**About this exercise:** Repetition must be exact and must stop with the line bearing "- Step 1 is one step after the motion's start". It begins at the first line of the records and includes no pictures.

**Data in this exercise:**
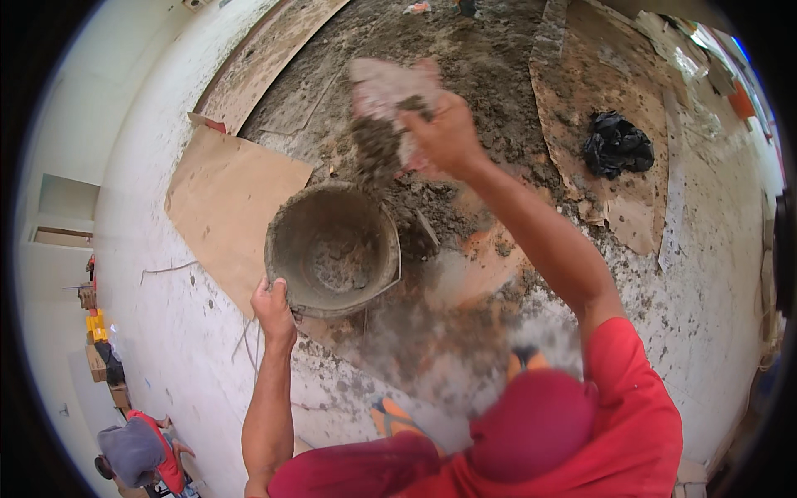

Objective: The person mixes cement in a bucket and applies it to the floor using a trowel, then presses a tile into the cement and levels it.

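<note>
My left hand (pixel 275 312) is closed on the near left rim of a mortar-caked bucket (pixel 282 236). The bucket is tilted so its mouth shows, with some grey residue at its bottom. Above and to the right of it, my right hand (pixel 442 133) grips a flat pink-and-white sheet (pixel 390 83), blurred by motion, its material unclear. A clump of wet mortar (pixel 375 153) hangs or falls at the sheet's lower edge, beside the bucket's far rim. Loose mortar (pixel 440 203) lies heaped just right of the bucket.
Brown cardboard (pixel 224 183) covers the floor at left, and more dirty sheets lie at right. A crumpled black plastic bag (pixel 618 145) sits on the right-hand sheet. My feet in orange footwear (pixel 394 417) stand near the bucket. Another person (pixel 141 452) bends down at lower left.
</note>
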### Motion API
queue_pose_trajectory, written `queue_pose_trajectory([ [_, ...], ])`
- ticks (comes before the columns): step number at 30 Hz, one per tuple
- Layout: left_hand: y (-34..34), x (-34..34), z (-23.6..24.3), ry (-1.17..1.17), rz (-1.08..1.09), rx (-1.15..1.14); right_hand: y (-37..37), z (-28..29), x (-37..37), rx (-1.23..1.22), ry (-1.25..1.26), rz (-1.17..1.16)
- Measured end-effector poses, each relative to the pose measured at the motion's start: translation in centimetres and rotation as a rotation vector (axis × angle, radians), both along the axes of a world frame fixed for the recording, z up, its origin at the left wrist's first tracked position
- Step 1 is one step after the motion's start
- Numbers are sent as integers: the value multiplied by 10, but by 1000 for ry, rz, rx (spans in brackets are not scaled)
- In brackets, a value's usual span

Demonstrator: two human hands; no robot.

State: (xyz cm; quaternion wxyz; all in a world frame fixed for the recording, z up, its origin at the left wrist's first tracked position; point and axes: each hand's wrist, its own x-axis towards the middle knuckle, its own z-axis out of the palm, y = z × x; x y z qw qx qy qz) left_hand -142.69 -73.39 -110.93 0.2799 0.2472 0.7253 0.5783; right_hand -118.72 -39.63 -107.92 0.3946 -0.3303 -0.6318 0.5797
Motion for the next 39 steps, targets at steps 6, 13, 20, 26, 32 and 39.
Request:
queue_pose_trajectory([
  [6,4,5,6,-47,23,-10,-59,19,-25,777,14,6],
  [13,-51,-23,-13,-119,97,0,-101,-101,149,97,-416,-397],
  [20,-75,-39,-27,-158,178,81,-169,-175,127,-155,-375,-509],
  [26,-76,-40,-26,-159,117,19,-148,-172,95,-62,-224,-596],
  [32,-82,-37,-23,-161,112,29,-184,-188,106,-297,-68,-502],
  [39,-82,-47,-25,-139,112,35,-187,-195,95,-403,165,-541],
])
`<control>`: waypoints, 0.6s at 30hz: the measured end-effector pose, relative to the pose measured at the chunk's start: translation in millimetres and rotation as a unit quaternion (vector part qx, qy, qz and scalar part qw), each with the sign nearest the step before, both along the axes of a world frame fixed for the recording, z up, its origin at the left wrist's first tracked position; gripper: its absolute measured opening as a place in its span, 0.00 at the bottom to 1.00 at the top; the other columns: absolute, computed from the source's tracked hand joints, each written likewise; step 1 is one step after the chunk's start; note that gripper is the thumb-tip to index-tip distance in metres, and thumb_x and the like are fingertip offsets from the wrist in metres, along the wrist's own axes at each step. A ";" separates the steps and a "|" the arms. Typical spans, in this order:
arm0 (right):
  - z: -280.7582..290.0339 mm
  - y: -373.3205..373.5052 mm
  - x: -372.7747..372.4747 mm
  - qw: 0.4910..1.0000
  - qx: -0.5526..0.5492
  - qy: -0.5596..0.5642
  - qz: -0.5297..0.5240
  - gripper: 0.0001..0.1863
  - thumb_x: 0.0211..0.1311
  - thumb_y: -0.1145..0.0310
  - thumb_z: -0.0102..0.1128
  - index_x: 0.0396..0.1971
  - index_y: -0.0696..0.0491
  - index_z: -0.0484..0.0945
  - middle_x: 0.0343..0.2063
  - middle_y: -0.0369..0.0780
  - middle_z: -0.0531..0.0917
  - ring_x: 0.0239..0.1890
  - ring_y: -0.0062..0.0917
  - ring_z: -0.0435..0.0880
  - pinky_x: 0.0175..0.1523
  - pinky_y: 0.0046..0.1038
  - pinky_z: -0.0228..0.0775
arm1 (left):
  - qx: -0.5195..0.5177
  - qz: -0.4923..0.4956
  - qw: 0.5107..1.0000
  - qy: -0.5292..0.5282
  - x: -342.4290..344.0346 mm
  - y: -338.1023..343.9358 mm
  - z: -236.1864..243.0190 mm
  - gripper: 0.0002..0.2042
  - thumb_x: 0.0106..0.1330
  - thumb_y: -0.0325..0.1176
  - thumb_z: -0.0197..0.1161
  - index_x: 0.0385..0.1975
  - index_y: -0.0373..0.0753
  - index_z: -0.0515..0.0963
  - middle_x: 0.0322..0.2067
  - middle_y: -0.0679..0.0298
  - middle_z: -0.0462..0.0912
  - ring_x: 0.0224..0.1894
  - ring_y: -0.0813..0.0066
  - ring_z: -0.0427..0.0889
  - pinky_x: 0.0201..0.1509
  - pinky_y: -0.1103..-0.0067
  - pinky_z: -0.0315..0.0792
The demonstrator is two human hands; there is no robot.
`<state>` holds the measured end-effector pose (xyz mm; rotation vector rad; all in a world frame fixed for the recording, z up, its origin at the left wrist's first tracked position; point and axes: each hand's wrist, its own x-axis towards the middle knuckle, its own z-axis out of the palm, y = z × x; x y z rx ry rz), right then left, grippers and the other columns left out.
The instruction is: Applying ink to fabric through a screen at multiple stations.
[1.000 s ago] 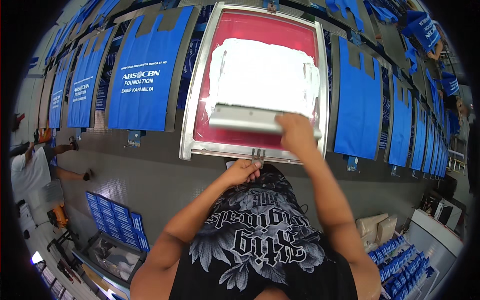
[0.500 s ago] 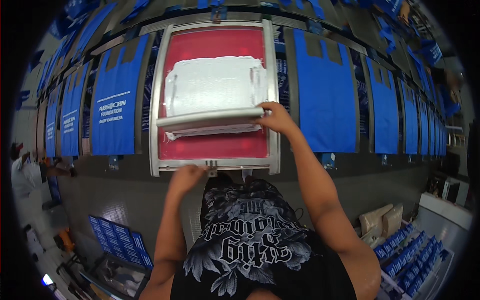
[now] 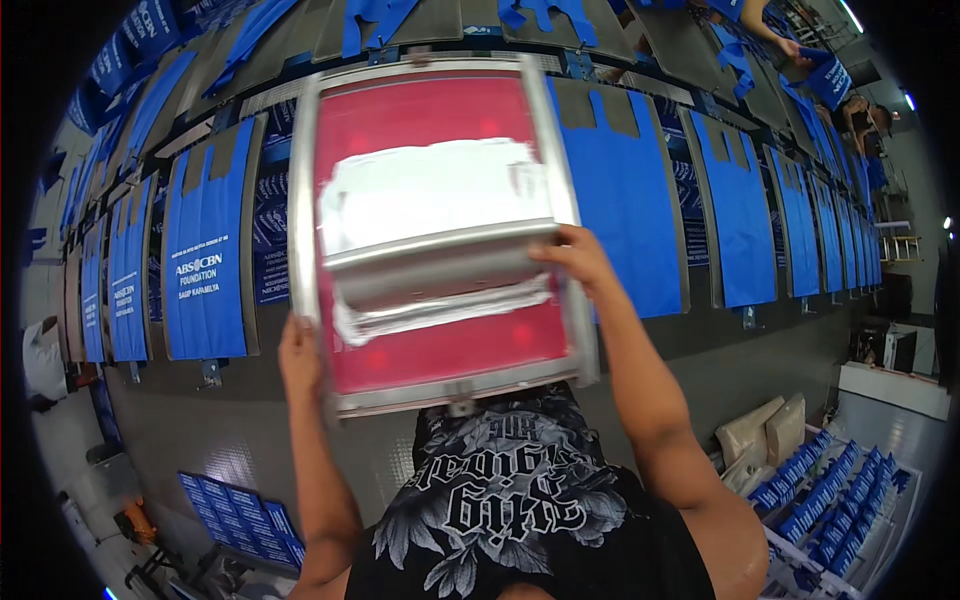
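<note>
My left hand [image 3: 298, 352] grips the screen frame [image 3: 440, 235] at its left edge; my right hand [image 3: 575, 258] closes on the squeegee [image 3: 440, 262] mid-screen. White ink spread; row looks partly printed, blank blue bags [image 3: 625, 195] remain right.

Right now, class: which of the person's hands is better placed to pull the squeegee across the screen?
Right. The right hand already grips the squeegee end, while the left hand holds the screen frame edge.

Red screen frame [image 3: 440, 235] in left hand [image 3: 298, 355], squeegee [image 3: 440, 262] in right hand [image 3: 572, 262].
</note>
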<state>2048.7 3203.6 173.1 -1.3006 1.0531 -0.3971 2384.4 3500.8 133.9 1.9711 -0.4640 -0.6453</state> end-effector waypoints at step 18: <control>-43.9 -171.3 -291.3 0.997 -0.064 0.039 -0.007 0.23 0.37 0.67 0.74 0.37 0.59 0.81 0.31 0.38 0.81 0.36 0.24 0.78 0.45 0.25 0.68 | 0.016 -0.059 0.998 -0.033 -277.2 -177.6 -43.1 0.25 0.67 0.44 0.53 0.54 0.29 0.68 0.51 0.50 0.75 0.54 0.67 0.73 0.57 0.77 0.64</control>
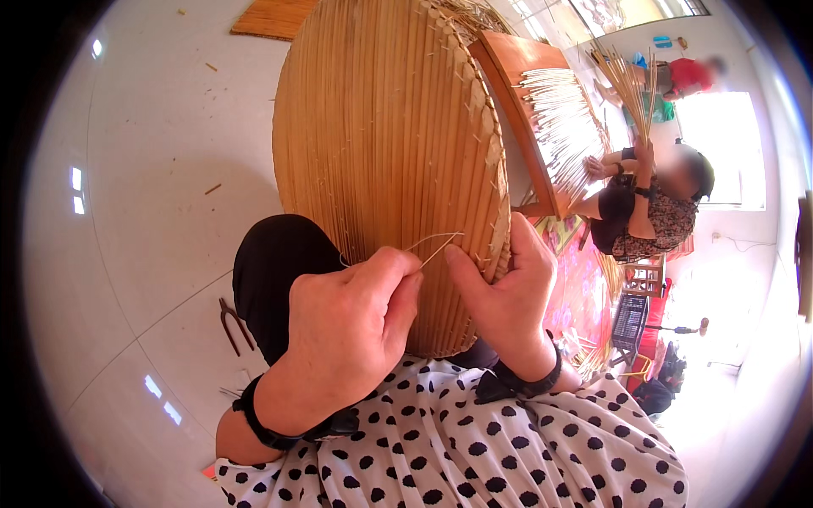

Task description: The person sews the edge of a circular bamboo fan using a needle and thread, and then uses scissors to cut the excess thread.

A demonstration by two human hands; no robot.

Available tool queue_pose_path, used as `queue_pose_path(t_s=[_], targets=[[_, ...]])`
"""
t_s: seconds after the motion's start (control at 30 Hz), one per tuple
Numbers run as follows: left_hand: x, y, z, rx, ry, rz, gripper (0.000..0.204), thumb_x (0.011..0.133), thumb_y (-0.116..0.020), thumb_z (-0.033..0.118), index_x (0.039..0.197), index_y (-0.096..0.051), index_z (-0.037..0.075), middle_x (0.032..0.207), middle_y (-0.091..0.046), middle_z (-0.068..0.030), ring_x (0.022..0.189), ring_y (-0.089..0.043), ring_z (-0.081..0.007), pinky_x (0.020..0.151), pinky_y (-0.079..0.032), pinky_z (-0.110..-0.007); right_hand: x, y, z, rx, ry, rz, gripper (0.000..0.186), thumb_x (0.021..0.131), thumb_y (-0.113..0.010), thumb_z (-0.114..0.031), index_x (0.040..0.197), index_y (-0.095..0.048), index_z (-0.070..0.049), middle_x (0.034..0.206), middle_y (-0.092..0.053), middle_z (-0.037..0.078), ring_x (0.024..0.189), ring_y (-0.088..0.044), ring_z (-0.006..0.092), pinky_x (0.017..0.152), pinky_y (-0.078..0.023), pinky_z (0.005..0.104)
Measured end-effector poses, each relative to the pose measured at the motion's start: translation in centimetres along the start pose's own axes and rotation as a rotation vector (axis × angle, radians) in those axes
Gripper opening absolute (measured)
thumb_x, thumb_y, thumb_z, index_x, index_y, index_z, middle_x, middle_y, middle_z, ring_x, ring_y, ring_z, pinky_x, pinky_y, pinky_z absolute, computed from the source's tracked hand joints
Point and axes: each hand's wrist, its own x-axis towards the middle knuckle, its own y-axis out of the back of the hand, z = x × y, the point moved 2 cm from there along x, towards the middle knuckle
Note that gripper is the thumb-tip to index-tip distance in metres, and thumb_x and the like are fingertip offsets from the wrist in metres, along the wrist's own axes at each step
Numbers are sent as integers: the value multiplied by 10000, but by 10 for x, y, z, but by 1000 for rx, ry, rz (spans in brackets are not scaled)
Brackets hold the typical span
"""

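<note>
A large oval mat of flat tan plant strips (381, 127), stitched along its edge, leans upright over my lap. My left hand (351, 317) is closed in a pinch on a thin pale thread (434, 253) in front of the mat's lower part. A short straight piece and a finer curved piece run from these fingers toward the right rim; whether one is a needle I cannot tell. Wrapped round that right rim, my right hand (512, 292) holds the mat with its thumb on the front face. Its other fingers are mostly hidden behind the edge.
Dark pliers-like tongs (235, 326) lie on the pale tiled floor at left. To the right, a tilted wooden board (525, 127) carries many thin pale sticks. A seated co-worker (652, 203) there holds a bundle of sticks (639, 93). Another person (686, 76) is farther back.
</note>
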Motion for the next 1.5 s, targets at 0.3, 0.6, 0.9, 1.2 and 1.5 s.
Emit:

**Problem solution:**
Objective: The person mixes cement in a bucket and applies it to the floor using a trowel, then presses a tile into the cement and levels it.

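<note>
My left hand (pixel 275 312) is closed on the near left rim of a mortar-caked bucket (pixel 282 236). The bucket is tilted so its mouth shows, with some grey residue at its bottom. Above and to the right of it, my right hand (pixel 442 133) grips a flat pink-and-white sheet (pixel 390 83), blurred by motion, its material unclear. A clump of wet mortar (pixel 375 153) hangs or falls at the sheet's lower edge, beside the bucket's far rim. Loose mortar (pixel 440 203) lies heaped just right of the bucket.
Brown cardboard (pixel 224 183) covers the floor at left, and more dirty sheets lie at right. A crumpled black plastic bag (pixel 618 145) sits on the right-hand sheet. My feet in orange footwear (pixel 394 417) stand near the bucket. Another person (pixel 141 452) bends down at lower left.
</note>
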### Motion API
queue_pose_trajectory, written `queue_pose_trajectory([ [_, ...], ])`
- ticks (comes before the columns): step number at 30 Hz, one per tuple
- Layout: left_hand: y (-34..34), x (-34..34), z (-23.6..24.3), ry (-1.17..1.17), rz (-1.08..1.09), rx (-1.15..1.14); right_hand: y (-37..37), z (-28..29), x (-37..37), rx (-1.23..1.22), ry (-1.25..1.26), rz (-1.17..1.16)
- Measured end-effector poses, each relative to the pose measured at the motion's start: translation in centimetres and rotation as a rotation vector (axis × angle, radians), both along the axes of a world frame fixed for the recording, z up, its origin at the left wrist's first tracked position
- Step 1 is one step after the motion's start

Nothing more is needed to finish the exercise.